• [Instructions for the task]
Only the pictures are dropped. Restate each line below word for word.

───

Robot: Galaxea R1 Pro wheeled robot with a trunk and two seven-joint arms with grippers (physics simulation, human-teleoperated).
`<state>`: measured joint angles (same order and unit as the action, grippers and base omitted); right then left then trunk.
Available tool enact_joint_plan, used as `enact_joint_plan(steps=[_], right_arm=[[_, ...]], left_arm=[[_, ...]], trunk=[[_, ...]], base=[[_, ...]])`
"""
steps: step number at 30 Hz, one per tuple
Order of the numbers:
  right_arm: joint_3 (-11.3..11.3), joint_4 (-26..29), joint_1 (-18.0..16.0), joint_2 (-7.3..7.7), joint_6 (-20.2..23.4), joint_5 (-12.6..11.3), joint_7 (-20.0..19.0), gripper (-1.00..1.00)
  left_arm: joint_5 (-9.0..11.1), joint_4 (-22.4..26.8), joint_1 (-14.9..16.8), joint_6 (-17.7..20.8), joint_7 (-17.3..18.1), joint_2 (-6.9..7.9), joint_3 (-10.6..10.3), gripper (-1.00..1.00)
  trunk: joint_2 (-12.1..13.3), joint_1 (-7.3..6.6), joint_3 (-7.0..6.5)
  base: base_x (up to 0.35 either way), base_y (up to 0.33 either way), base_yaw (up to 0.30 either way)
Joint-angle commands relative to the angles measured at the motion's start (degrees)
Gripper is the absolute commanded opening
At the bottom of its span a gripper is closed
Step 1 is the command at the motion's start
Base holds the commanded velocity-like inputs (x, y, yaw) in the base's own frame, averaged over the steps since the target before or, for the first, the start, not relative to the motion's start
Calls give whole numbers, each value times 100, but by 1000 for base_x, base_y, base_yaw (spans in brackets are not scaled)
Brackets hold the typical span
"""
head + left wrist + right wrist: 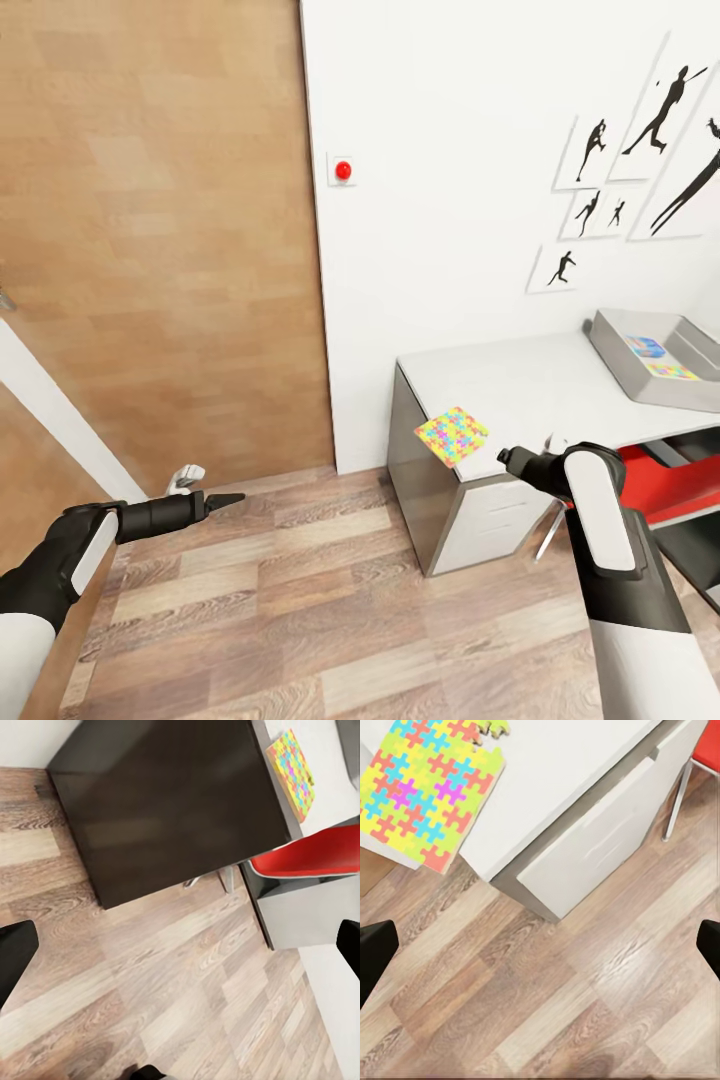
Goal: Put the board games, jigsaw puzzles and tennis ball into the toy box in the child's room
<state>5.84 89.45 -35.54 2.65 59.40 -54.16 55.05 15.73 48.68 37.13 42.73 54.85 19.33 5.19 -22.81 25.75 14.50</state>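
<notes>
Overhanging the desk's (pixel 520 385) near corner, one jigsaw puzzle (pixel 452 436) waits uncollected. At two o'clock from it, at the desk's far end, the toy box (pixel 640 385) already holds a blue game box (pixel 647 347) and a flat colourful item I can't identify. My right tool (pixel 507 458), just beside the puzzle, and my left tool (pixel 228 497), over the floor, are both spread and empty. I judge the job partly done.

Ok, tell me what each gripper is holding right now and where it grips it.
Nothing is held. The left gripper hangs over bare floor, and the right gripper is open short of the jigsaw puzzle at the table's corner.
</notes>
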Motion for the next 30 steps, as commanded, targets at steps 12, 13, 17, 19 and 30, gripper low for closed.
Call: enact_joint_plan(steps=[12, 13, 17, 19, 30], right_arm=[[55, -51, 297, 7, 38, -52, 59, 100], [56, -54, 315, 7, 38, -52, 60, 100], [57, -70, 442, 7, 34, -45, 59, 100], [58, -96, 537, 7, 25, -37, 59, 100], [53, -290, 1002, 4, 7, -2, 52, 100]], left_arm=[[17, -3, 4, 34, 8, 1, 0, 100], [15, -2, 4, 34, 6, 1, 0, 100], [16, -3, 4, 34, 5, 1, 0, 100], [17, -5, 4, 34, 2, 1, 2, 100], [17, -5, 4, 34, -1, 1, 0, 100]], trunk=[[-11, 4, -103], [-11, 4, -112], [-11, 4, -150], [-11, 4, -169], [-11, 4, -273]], base=[[0, 0, 0], [0, 0, 0], [0, 0, 0], [0, 0, 0], [0, 0, 0]])
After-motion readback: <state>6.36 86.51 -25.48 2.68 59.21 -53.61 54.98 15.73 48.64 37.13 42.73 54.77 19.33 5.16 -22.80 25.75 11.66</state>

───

• [Output below]
Robot: Galaxea R1 Pro wheeled robot with a trunk and two seven-joint arms with grippers (physics simulation, human-teleoperated).
`<state>`: measured joint angles (same order and unit as the action, grippers and base omitted); right then left then trunk.
Available tool enact_joint_plan, used as `enact_joint_plan(steps=[_], right_arm=[[_, ...]], left_arm=[[_, ...]], trunk=[[_, ...]], base=[[_, ...]])`
"""
steps: step number at 30 Hz, one per tuple
Order of the numbers:
  right_arm: joint_3 (-11.3..11.3), joint_4 (-26..29), joint_1 (-18.0..16.0), joint_2 (-7.3..7.7), joint_6 (-20.2..23.4), joint_5 (-12.6..11.3), joint_7 (-20.0..19.0), gripper (-1.00..1.00)
  left_arm: joint_5 (-9.0..11.1), joint_4 (-22.4..26.8), joint_1 (-14.9..16.8), joint_6 (-17.7..20.8), joint_7 (-17.3..18.1), joint_2 (-6.9..7.9), joint_3 (-10.6..10.3), gripper (-1.00..1.00)
  trunk: joint_2 (-12.1..13.3), joint_1 (-7.3..6.6), joint_3 (-7.0..6.5)
  base: base_x (up to 0.35 either way), base_y (up to 0.33 either way), base_yaw (up to 0.30 either way)
Joint-angle commands relative to the angles measured at the motion's start (degrees)
Gripper is the absolute commanded opening
At the bottom of its span a gripper is closed
Step 1 is the command at the motion's start
Base holds the commanded velocity-like inputs (x, y, yaw) in the base's own frame, averaged over the steps since the target before or, for the first, the start, not relative to the motion's start
Calls give whole numbers, each value times 100, but by 1000 for base_x, base_y, base_yaw (spans in brackets are not scaled)
Brackets hold the typical span
"""
head + left wrist + right wrist: 
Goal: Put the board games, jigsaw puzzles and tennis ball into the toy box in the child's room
<state>5.84 89.45 -35.54 2.65 59.40 -54.16 55.05 15.73 48.68 37.13 42.73 54.85 19.33 5.19 -22.81 25.75 14.50</state>
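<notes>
Overhanging the desk's (pixel 520 385) near corner, one jigsaw puzzle (pixel 452 436) waits uncollected. At two o'clock from it, at the desk's far end, the toy box (pixel 640 385) already holds a blue game box (pixel 647 347) and a flat colourful item I can't identify. My right tool (pixel 507 458), just beside the puzzle, and my left tool (pixel 228 497), over the floor, are both spread and empty. I judge the job partly done.

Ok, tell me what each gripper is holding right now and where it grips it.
Nothing is held. The left gripper hangs over bare floor, and the right gripper is open short of the jigsaw puzzle at the table's corner.
</notes>
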Motion for the next 30 steps, as commanded, targets at steps 12, 13, 17, 19 and 30, gripper low for closed.
Call: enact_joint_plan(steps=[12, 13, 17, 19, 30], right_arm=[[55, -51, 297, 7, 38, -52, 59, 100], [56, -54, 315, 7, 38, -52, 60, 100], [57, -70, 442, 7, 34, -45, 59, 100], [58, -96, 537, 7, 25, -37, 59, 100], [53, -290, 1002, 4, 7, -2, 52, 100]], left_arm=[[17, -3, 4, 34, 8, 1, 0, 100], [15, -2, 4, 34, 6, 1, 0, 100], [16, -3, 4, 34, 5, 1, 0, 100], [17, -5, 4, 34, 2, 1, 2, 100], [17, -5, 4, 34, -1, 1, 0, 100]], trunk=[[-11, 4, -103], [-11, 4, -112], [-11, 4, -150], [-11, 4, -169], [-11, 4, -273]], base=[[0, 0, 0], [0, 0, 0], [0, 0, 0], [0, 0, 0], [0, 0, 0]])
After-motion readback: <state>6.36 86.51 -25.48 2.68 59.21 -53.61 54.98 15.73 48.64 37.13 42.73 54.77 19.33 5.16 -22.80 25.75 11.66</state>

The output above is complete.